Schicht ist in diesem Gewerk die Regel und nicht die Ausnahme, häufig in mehreren Schichten, teils mit Nacht- und Wochenendanteil. Das bringt Zuschläge und es kostet Schlaf; wie sich beides einordnen lässt, steht in Schichtarbeit und Gesundheit sowie in Auslöse und Zuschläge. Diese Betriebe sind außerdem häufiger tarifgebunden als der Rest des Portals, was Arbeitszeit, Eingruppierung und Sonderzahlungen berechenbarer macht.

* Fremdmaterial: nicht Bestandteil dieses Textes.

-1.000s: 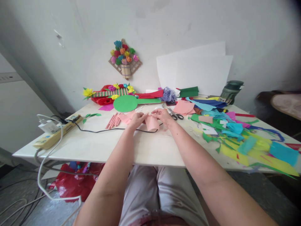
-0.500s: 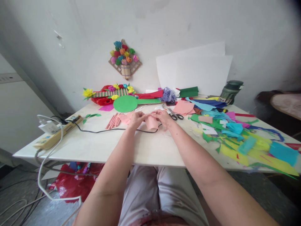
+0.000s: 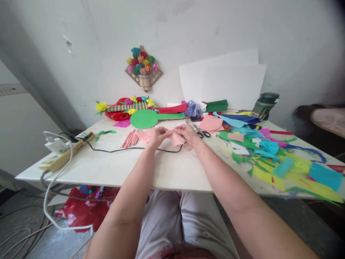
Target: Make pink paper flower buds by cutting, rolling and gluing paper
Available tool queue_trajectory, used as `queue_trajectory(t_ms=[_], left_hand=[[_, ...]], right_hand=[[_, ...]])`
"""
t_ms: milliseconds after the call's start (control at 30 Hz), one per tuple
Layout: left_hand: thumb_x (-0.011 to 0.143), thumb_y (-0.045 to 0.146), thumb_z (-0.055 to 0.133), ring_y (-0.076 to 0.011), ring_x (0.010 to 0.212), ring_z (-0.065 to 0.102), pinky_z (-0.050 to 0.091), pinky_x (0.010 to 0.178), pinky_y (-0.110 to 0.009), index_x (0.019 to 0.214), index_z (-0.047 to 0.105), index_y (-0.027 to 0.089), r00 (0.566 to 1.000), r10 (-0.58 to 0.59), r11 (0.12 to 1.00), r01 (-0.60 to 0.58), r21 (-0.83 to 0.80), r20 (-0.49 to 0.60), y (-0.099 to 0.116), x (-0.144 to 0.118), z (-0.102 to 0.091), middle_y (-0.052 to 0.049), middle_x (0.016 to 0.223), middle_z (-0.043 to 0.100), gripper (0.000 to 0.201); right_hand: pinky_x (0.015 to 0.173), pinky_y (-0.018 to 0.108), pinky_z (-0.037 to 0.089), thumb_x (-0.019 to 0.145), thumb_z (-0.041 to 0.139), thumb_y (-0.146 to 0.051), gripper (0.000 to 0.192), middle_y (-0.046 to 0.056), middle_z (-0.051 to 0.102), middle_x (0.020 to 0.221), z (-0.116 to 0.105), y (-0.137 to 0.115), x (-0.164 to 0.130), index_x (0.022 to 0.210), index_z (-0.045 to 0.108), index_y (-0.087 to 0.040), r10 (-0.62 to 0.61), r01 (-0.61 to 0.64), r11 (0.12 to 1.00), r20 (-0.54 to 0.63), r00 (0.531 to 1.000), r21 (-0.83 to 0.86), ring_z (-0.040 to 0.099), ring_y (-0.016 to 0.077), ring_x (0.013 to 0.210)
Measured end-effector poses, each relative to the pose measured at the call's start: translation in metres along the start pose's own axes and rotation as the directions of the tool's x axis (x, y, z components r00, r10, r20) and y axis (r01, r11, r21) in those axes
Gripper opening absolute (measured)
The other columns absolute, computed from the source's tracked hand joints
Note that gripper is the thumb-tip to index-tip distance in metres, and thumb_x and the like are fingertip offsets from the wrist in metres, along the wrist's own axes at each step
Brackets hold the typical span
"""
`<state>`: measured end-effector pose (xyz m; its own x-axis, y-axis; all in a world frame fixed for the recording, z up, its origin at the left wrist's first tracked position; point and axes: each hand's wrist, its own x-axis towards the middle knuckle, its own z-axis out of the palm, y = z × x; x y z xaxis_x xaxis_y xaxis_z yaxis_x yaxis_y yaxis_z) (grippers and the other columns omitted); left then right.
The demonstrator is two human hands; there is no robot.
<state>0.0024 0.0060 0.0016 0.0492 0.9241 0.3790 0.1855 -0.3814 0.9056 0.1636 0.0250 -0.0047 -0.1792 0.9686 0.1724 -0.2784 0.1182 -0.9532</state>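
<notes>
Between my two hands is a small piece of pink paper [image 3: 176, 139], its lower part hanging free above the table. My left hand [image 3: 158, 136] pinches its upper left edge, and my right hand [image 3: 186, 132] grips the upper right; fingertips partly hide that edge, which looks rolled. Left of my left hand lie several thin pink paper rolls [image 3: 130, 139] beside flat pink paper [image 3: 144, 135]. Just right of my right hand rest scissors [image 3: 202, 133] with black handles.
A black cable [image 3: 121, 149] crosses the white table [image 3: 113, 169] to a power strip [image 3: 58, 158] at left. Behind my hands lies a green paddle-shaped piece [image 3: 144, 119]. Colored paper scraps [image 3: 269, 151] cover the right side; a dark green bottle [image 3: 265, 105] stands at the back right.
The pink paper's hanging part has shifted slightly right and looks shorter and more tilted. Both hands stay in nearly the same place, still pinching it.
</notes>
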Motion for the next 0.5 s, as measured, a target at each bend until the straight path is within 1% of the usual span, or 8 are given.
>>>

Der Takt ist ein anderer als auf der Baustelle. Rüsten und Anfahren entscheiden über die Ausbringung, Messtechnik und Prüfprotokolle über die Freigabe, und wer in der Instandhaltung arbeitet, steht unter unmittelbarem Zeitdruck, solange die Anlage steht. Belastend sind vor allem Lärm, Kühlschmierstoffe an Haut und in der Luft, Spänehandling, langes Stehen und schweres Heben beim Werkstückwechsel. Montage kommt vor, wenn Maschinen beim Kunden aufgebaut oder in Betrieb genommen werden.

Was der Bestand zeigt

Häufig ausgeschrieben sind Industriemechaniker, Zerspanungsmechaniker, CNC-Fachkräfte, Maschinen- und Anlagenführer, Instandhaltungsmechaniker und Mechatroniker. Es suchen Fertigungsbetriebe und Maschinenbauer, daneben Werke der Lebensmittel-, Kunststoff- und Papierverarbeitung für die eigene Technik sowie Personaldienstleister, die für solche Werke besetzen. Die Stellen ballen sich dort, wo Industrie sitzt, also in gewachsenen Regionen der Fertigung, weniger gleichmäßig über die Fläche als in kundennahen Gewerken. Neben Facharbeitern werden Einrichter, Schichtführer und viele Auszubildende gesucht, dazu Helfer an der Maschine.

Vor der Bewerbung

Klären Sie zuerst das Schichtmodell, den Rhythmus des Wechsels und die Regelung für Sonderschichten – daran hängt Ihr Alltag mehr als am Maschinenpark. Fragen Sie, ob der Betrieb tarifgebunden ist und nach welchem Tarif, weil sich daraus Arbeitszeit und Eingruppierung ergeben. Lassen Sie sich zeigen, welche Steuerungen im Haus laufen und wer Programme schreibt; Rüsten nach fremdem Programm ist etwas anderes als eigene Programmierung. Wer lieber im Auftragsgeschäft mit Blechen und Konstruktionen arbeitet, sollte zusätzlich Metallbau und Schweißtechnik ansehen.